▸ INFORMATION SHOWN:
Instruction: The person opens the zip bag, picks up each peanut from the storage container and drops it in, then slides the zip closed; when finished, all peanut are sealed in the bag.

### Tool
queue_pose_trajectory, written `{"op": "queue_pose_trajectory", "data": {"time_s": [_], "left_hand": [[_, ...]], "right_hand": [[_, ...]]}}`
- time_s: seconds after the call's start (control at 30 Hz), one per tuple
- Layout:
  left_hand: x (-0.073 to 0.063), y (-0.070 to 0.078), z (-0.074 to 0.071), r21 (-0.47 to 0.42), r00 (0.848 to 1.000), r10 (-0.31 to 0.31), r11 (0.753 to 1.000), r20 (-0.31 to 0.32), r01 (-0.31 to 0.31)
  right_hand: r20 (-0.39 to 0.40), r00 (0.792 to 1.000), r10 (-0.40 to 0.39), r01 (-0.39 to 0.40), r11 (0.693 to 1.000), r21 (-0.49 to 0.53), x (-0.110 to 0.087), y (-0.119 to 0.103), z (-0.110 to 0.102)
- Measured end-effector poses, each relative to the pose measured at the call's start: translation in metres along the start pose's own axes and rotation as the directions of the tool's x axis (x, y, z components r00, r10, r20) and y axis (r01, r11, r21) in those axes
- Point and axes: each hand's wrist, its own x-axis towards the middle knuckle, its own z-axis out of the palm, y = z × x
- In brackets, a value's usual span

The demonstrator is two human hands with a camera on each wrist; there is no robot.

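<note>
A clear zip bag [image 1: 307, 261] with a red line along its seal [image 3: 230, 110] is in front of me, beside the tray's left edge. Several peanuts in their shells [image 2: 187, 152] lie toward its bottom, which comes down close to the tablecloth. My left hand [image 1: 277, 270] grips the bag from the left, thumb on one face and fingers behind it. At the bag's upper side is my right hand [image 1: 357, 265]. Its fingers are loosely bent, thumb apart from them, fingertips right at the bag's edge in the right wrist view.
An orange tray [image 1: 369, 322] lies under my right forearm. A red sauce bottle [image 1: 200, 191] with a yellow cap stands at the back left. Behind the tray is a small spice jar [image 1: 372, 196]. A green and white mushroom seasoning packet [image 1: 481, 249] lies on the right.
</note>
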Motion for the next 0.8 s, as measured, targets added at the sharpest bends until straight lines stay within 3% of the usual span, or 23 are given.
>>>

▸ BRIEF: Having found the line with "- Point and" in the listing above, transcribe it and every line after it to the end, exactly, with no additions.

▸ THE ANSWER:
- Point and axes: each hand's wrist, its own x-axis towards the middle knuckle, its own z-axis out of the palm, y = z × x
- In brackets, a value's usual span

The demonstrator is two human hands with a camera on each wrist; there is no robot.

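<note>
A clear zip bag [image 1: 307, 261] with a red line along its seal [image 3: 230, 110] is in front of me, beside the tray's left edge. Several peanuts in their shells [image 2: 187, 152] lie toward its bottom, which comes down close to the tablecloth. My left hand [image 1: 277, 270] grips the bag from the left, thumb on one face and fingers behind it. At the bag's upper side is my right hand [image 1: 357, 265]. Its fingers are loosely bent, thumb apart from them, fingertips right at the bag's edge in the right wrist view.
An orange tray [image 1: 369, 322] lies under my right forearm. A red sauce bottle [image 1: 200, 191] with a yellow cap stands at the back left. Behind the tray is a small spice jar [image 1: 372, 196]. A green and white mushroom seasoning packet [image 1: 481, 249] lies on the right.
</note>
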Motion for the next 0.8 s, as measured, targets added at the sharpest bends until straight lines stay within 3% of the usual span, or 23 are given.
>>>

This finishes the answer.